▶ **TASK MATERIAL**:
※

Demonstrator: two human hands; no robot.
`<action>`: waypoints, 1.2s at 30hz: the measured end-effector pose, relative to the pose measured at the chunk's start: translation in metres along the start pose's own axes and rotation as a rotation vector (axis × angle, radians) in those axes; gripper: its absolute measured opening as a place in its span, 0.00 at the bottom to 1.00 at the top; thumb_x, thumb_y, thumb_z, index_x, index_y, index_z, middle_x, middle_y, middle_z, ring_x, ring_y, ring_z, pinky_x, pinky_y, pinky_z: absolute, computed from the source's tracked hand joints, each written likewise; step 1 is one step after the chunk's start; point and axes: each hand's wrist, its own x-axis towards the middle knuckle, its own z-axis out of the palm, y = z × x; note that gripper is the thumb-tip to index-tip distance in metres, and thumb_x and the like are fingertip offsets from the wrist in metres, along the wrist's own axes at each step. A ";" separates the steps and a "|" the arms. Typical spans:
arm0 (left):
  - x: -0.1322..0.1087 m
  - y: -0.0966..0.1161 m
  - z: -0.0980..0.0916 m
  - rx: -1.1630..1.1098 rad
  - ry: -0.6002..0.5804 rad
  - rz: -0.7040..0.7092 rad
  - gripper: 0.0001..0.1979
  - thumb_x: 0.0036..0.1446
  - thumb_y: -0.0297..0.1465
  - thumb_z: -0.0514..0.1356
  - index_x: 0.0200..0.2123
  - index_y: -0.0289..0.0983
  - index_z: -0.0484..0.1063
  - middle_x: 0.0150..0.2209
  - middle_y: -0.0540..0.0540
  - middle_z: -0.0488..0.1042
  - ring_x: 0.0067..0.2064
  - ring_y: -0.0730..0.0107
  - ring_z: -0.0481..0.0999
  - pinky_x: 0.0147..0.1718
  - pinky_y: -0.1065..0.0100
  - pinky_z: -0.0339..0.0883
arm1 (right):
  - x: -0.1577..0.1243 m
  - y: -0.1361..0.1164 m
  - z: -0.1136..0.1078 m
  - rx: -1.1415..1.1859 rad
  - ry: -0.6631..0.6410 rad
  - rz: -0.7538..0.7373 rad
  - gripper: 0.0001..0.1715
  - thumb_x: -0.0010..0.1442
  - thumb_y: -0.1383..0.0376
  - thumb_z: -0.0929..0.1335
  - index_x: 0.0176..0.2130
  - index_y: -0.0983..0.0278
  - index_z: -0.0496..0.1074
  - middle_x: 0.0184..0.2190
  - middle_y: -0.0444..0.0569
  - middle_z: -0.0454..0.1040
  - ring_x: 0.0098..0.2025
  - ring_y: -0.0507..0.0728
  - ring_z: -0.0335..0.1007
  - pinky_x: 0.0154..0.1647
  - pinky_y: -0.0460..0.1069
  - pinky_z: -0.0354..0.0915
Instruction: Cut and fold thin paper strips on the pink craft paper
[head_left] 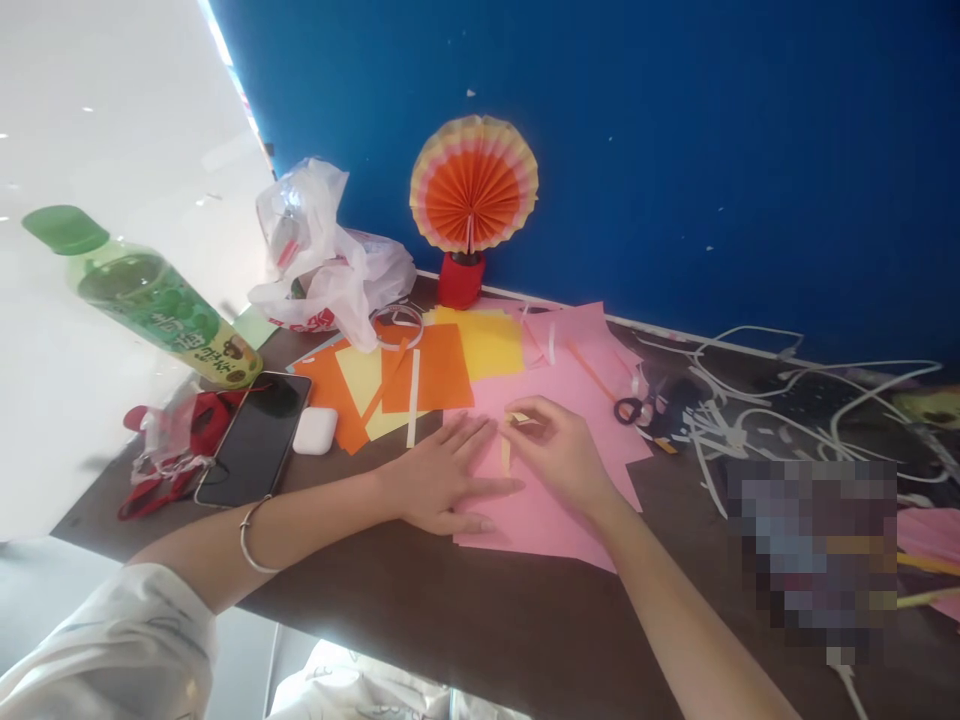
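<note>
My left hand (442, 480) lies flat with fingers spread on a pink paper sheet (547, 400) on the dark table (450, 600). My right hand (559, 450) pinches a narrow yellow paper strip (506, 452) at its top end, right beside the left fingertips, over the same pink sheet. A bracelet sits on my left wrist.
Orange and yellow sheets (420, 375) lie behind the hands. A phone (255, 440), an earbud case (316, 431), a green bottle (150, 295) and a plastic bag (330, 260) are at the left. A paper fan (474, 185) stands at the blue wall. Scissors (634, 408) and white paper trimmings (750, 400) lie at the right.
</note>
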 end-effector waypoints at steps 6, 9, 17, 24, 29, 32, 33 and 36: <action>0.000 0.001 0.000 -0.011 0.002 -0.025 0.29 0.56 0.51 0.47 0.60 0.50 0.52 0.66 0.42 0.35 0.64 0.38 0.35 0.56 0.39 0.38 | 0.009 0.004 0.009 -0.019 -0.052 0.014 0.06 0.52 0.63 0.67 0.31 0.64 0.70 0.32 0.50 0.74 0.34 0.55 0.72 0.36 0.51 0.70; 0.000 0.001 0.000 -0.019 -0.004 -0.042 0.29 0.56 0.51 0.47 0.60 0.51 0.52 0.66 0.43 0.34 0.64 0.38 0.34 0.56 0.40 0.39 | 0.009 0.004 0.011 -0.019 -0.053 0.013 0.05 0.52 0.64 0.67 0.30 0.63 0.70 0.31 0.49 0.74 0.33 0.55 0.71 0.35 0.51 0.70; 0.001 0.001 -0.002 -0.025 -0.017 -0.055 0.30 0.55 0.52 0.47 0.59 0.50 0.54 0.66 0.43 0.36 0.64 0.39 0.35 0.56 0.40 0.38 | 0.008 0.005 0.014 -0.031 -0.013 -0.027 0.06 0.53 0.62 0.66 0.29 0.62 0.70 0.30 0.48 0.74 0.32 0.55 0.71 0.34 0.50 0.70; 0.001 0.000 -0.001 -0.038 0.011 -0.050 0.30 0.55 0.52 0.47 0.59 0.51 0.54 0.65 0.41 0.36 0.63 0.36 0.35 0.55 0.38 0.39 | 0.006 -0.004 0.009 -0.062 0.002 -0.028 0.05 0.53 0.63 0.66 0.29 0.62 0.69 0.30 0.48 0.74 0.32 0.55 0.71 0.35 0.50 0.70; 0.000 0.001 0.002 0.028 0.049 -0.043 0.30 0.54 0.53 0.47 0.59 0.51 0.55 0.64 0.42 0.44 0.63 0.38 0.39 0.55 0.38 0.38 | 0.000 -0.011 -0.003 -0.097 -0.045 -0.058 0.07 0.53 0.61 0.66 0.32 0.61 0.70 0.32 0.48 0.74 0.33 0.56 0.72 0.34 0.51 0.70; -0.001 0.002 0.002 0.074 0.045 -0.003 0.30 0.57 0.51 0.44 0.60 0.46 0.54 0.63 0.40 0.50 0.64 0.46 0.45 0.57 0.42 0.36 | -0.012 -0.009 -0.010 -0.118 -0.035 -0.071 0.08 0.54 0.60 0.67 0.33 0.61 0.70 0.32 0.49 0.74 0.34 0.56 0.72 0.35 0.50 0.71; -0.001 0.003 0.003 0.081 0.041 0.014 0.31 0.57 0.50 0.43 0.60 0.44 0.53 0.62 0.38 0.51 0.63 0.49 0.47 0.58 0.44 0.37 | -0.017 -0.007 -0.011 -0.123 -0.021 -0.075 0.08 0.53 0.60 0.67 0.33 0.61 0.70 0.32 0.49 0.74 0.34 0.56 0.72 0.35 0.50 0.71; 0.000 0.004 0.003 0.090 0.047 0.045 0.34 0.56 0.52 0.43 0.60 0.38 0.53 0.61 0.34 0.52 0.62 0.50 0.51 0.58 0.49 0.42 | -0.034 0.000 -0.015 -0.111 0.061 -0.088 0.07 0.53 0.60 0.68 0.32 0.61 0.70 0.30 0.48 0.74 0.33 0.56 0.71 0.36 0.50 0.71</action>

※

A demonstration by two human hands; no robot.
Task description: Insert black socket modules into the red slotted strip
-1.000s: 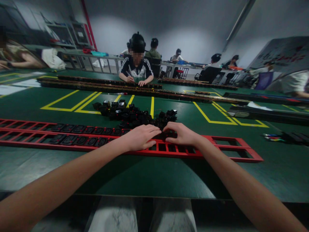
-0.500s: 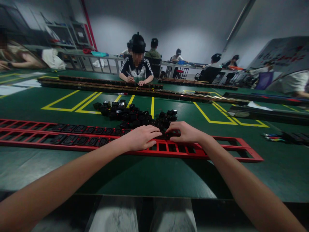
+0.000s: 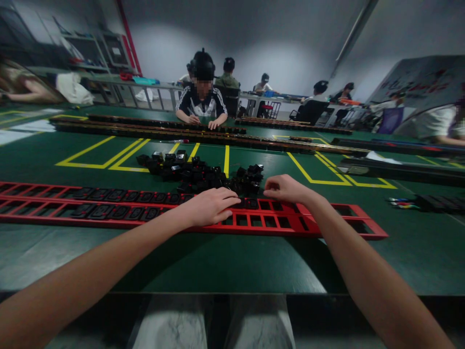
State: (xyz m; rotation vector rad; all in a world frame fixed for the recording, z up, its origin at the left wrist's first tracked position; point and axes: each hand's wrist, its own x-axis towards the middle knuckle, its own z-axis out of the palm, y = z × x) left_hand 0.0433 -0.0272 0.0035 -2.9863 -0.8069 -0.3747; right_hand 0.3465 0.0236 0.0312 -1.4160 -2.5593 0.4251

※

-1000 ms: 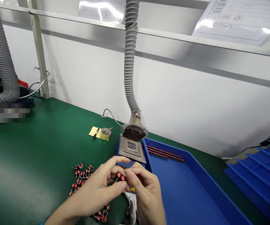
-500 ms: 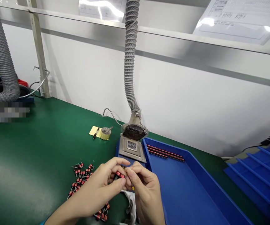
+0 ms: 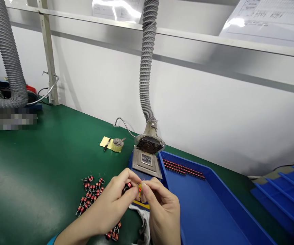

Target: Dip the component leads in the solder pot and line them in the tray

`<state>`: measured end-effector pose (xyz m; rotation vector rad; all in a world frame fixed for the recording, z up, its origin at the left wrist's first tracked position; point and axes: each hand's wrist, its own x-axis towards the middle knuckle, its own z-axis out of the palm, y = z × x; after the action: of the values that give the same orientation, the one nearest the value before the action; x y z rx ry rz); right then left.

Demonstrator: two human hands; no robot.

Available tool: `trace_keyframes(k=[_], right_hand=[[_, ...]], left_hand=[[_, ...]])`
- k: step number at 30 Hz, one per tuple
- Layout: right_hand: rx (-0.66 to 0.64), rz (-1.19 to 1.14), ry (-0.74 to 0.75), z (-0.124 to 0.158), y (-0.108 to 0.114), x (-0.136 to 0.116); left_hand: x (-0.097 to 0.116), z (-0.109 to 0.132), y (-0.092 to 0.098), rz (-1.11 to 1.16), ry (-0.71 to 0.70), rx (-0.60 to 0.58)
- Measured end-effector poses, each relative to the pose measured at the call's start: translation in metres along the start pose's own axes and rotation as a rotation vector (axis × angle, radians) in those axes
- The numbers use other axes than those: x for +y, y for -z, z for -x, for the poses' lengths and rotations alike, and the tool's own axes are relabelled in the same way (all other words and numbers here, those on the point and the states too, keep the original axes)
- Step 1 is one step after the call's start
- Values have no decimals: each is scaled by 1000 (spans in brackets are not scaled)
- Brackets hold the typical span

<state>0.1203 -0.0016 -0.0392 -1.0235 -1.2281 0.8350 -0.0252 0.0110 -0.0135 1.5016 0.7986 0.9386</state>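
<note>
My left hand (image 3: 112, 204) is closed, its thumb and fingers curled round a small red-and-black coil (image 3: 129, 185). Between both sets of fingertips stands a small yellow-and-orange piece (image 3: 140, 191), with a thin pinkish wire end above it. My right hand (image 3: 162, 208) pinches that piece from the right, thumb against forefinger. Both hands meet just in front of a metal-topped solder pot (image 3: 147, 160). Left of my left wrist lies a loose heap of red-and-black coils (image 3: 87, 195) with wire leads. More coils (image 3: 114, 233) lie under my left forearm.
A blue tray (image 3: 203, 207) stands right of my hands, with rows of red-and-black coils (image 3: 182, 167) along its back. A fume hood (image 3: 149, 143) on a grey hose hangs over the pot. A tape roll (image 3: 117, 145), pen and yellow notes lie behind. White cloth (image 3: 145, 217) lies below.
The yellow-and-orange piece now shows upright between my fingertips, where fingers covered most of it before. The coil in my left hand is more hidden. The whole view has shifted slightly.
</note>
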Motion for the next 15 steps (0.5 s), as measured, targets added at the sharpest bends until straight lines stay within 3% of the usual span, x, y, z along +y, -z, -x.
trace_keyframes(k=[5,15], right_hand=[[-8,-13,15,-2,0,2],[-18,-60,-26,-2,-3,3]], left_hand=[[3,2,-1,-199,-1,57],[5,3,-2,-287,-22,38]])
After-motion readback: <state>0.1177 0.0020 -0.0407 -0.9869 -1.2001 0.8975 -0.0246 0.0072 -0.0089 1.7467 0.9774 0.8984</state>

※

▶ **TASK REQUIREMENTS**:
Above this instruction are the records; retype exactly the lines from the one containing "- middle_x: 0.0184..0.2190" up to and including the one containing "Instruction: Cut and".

▶ **TASK RESPONSE**:
  - middle_x: 0.0184..0.2190
  - middle_y: -0.0444..0.0569
  - middle_z: -0.0454..0.1040
  - ring_x: 0.0098..0.2025
  - ring_y: -0.0507..0.0728
  - ring_z: -0.0335..0.1007
  - pinky_x: 0.0154..0.1647
  - pinky_y: -0.0460..0.1069
  - pinky_z: -0.0354..0.0915
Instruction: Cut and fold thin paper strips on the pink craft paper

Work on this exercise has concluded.